Figure 16 shows the pressure profiles of CO2 with various injection rates after 120 min. CO2 pressure was determined by the hydrostatic pressure and wellbore friction. In the vertical section, when the injection rate was 2 m3/min, the hydrostatic column pressure was higher than the wellbore friction, resulting in a positive pressure gradient. Additionally, the cases of 6 m3/min and 10 m3/min were contrary to the 2 m3/min case. In the horizontal section, as the hydrostatic pressure no longer increased, the CO2 pressure decreased along the axial direction under any injection rates. The curved section was the transition between the vertical and horizontal sections, during which the hydrostatic column pressure gradient slowly decreased to zero.

4.2. Analysis of the Injection Temperature

The cases where the injection temperatures were −20 °C, 0 °C and 20 °C were considered on the bases of the benchmark case.

4.2.1. Analysis of the Time Domain

Figure 17 shows the variation of the BHT with time under various injection temperatures.

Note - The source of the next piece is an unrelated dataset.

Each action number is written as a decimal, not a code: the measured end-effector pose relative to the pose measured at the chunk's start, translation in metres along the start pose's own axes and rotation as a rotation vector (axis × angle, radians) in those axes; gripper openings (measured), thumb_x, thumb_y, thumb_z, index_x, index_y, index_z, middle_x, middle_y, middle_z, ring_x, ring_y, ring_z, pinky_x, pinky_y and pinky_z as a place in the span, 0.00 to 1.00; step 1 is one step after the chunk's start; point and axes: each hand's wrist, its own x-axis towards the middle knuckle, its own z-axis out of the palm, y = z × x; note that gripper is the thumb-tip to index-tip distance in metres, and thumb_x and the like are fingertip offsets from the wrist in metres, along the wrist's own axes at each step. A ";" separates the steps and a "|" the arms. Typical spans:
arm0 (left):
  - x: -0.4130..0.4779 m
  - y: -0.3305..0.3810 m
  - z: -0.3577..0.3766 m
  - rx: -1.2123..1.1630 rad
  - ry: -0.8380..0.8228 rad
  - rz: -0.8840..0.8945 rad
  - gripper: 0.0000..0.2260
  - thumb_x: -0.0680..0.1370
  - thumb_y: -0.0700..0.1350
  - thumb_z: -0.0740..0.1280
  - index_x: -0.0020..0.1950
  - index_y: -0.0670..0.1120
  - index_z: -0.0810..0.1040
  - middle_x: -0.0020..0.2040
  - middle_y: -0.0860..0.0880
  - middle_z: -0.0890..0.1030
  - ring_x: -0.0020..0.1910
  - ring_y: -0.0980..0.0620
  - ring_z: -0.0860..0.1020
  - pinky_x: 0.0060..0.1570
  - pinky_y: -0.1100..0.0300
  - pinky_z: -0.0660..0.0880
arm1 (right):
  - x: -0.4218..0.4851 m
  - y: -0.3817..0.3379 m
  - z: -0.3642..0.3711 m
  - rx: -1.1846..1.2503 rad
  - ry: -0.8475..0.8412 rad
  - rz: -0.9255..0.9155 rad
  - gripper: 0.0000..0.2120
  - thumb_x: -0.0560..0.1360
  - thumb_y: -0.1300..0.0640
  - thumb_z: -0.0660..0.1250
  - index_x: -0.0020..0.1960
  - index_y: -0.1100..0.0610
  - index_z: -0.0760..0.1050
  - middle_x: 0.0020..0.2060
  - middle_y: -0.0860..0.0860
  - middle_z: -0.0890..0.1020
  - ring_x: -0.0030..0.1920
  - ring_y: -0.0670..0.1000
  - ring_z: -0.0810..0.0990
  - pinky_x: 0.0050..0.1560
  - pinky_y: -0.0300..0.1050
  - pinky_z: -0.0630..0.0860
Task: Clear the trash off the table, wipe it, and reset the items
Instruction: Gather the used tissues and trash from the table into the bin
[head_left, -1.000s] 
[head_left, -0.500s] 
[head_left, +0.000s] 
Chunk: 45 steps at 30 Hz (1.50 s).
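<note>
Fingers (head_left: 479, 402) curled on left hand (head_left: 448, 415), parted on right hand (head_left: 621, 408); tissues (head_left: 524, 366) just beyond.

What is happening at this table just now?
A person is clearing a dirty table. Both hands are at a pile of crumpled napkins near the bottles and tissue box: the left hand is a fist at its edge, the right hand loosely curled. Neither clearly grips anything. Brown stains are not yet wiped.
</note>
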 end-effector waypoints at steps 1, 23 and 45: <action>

Evidently, the increase in the injection temperature effectively enhanced the BHT. When the injection temperature increased to 20 °C, the BHT maintained above the supercritical temperature during the entire fracturing process. Figure 18 shows the variation of the WHP with time under various injection temperatures. As the lower temperatures increased the CO2 density, which enhanced the hydrostatic pressure, the WHP of the −20 °C case was 1.8 MPa lower than that of the 20 °C case.

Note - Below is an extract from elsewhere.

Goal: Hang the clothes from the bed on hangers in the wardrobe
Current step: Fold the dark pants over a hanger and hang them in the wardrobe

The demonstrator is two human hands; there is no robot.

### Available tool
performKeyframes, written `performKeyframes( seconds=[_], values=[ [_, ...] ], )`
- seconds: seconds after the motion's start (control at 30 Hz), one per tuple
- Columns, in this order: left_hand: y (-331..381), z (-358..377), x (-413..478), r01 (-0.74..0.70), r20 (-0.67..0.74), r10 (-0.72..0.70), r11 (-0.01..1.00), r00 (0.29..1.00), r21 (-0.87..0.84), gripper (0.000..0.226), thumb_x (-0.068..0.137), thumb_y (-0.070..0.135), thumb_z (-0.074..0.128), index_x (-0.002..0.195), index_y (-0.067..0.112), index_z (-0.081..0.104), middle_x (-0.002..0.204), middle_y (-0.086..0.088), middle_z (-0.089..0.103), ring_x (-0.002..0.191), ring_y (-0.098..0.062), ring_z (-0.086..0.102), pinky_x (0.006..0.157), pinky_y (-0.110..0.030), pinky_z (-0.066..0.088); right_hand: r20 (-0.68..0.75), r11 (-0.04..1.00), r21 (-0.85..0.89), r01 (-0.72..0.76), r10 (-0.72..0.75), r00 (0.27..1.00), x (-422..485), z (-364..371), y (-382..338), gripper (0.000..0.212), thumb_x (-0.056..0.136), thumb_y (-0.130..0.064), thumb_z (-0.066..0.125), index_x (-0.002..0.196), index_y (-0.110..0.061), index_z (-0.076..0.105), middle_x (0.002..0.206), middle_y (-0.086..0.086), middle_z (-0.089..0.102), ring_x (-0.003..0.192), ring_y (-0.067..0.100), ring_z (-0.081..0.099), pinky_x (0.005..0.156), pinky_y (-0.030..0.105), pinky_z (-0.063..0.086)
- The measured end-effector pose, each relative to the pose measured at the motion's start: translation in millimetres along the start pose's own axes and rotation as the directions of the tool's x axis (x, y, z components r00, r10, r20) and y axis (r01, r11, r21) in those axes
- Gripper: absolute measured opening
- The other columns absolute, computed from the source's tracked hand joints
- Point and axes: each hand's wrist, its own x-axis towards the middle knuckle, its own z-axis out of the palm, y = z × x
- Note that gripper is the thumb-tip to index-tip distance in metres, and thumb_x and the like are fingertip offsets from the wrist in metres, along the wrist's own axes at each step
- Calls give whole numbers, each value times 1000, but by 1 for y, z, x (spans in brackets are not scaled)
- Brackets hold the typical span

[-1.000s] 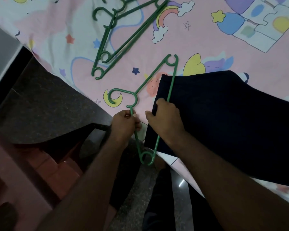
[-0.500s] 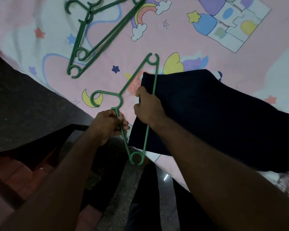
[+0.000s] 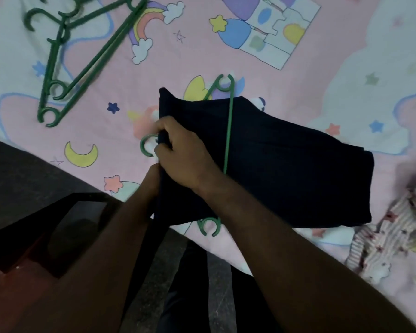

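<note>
One dark garment (image 3: 286, 164), probably soft and light, lies on the bed (image 3: 197, 51), threaded through a stiff green hanger (image 3: 229, 131); right grip (image 3: 180, 155) clutches its folded edge, likely the surest hold; left grip (image 3: 151, 181) half hidden, closure unclear

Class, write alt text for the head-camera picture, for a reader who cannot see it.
A right hand grips the edge of a folded dark garment threaded through a green hanger on a pink cartoon-print bedsheet; the left hand is mostly hidden beside it. At upper left lie spare green hangers, at lower right a striped garment.
</note>
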Motion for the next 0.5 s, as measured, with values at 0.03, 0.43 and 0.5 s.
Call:
performKeyframes(
  seconds=[0.03,0.43,0.5],
  values=[
    [1,10,0,-3,13,3,1000,1000,7,34,102,-1,31,78,16,47,47,21,61,49,5,61,49,-10,48,-23,998,56,5,-3,1000,-7,-16,-1,29,87,-8,52,113,-20,58,92,-8,65,78,12,60,76,30,49],
    [-13,59,-4,-20,-148,3,994,989,-110,7,97,2,51,99,9,53,75,-13,62,56,-19,64,56,-29,56,-107,543,729,-417,692,714,-112,-145,166,27,92,-30,65,116,-17,65,113,2,73,105,21,69,87,40,56],
    [-19,61,-6,-34,-171,19,996,985,-84,10,98,4,49,105,10,51,74,-13,62,53,-19,62,53,-29,55,-185,670,611,-422,639,747,-108,-140,167,20,90,-26,69,105,-12,69,107,4,74,102,22,70,94,45,55]
  ],
)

4.2.2. Analysis of the Space Domain

Figure 19 shows the temperature profiles of CO2 with various injection temperatures after 120 min. When the injection temperature increased from −20 °C to 20 °C, the temperature of CO2 increased significantly. However, the temperature gradient of CO2 decreased continuously, especially in the horizontal section. Figure 20 indicates that when the temperature increased from −20 °C to 20 °C, the temperature difference between the wellhead and the bottom-hole decreased by 5.2 °C. This phenomenon was caused by the effects of the injection temperature on Qpres and Qwall. As shown in Figure 21a,b, respectively, the heating effect of Qwall reduced, whereas the cooling effect of Qpres increased with the enhancement of the injection temperature. Therefore, with the increase in the injecting temperature, the CO2 temperature gradient decreased.
Figure 22 illustrates the pressure profiles of CO2 with various injection temperatures after 120 min. As stated above, the hydrostatic pressure increased with the reduction of the temperature. Therefore, the lower the temperature, the higher the pressure in the vertical section. However, given that the hydrostatic pressure gradient disappeared, the pressure profiles of the three cases in the horizontal section were slightly different.

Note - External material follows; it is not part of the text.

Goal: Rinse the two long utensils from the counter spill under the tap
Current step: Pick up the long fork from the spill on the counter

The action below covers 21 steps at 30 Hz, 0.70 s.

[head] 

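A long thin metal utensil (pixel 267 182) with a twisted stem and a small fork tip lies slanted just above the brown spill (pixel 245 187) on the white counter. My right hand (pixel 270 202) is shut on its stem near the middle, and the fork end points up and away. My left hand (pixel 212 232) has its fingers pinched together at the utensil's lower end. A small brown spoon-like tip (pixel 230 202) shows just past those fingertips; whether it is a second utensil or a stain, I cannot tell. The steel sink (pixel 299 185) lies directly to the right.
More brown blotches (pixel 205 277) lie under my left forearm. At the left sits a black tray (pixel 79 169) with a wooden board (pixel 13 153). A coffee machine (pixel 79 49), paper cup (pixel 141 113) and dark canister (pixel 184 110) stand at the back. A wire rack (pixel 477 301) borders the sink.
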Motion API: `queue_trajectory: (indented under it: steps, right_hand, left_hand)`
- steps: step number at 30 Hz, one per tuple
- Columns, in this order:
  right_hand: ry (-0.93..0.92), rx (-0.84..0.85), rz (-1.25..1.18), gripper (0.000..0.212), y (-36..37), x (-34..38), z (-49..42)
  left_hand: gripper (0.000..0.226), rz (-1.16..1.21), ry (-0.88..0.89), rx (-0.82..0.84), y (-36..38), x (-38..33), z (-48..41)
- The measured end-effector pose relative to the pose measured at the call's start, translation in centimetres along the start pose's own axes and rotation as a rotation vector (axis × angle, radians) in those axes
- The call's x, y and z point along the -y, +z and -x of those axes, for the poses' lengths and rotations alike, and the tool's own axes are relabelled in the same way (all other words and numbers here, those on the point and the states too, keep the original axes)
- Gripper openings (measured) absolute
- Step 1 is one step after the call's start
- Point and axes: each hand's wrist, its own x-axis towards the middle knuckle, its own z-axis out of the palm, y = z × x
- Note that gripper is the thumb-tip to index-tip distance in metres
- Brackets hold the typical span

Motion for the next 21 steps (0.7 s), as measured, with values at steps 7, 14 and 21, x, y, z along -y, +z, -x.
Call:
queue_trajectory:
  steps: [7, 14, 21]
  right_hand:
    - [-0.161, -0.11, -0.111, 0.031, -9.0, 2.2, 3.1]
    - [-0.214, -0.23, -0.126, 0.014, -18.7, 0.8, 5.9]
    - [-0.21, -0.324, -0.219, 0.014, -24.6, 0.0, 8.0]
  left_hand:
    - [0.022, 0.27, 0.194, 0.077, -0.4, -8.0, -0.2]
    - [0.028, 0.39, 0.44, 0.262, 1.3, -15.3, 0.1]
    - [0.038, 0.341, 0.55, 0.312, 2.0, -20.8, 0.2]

4.3. Analysis of the Tube Inner Diameters

The cases where the tube inner diameters were 62, 76, and 100.3 mm were considered on the bases of the benchmark case. Table 2 shows the specific size of the tube.

4.3.1. Analysis of the Time Domain

Figure 23 shows the variation of the BHT with time under various tube inner diameters. The smaller the inner diameter of the tube, the faster the cooling rate. However, the CO2 temperature of the 62-mm case was 11.8 °C higher than that of the 100.3-mm case after 120 min. This phenomenon was caused by the variation of the convective heat transfer efficiency and Qfric. As shown in Figure 24, the flow velocity enhanced obviously with the decrease in the tube inner diameter, which resulted in a higher convective heat transfer effectiveness. However, the extra friction from the higher flow velocity Qfric increased by 3489 W/m, which made the lowest temperature higher in the 62-mm case. Figure 25 shows the variation of the WHP with time under various tube inner diameters. Its effects on WHP were similar to that of the injection rate. When the inner diameter decreased from 100.3 mm to 62 mm, the wellhead pressure increased by 79.6 MPa.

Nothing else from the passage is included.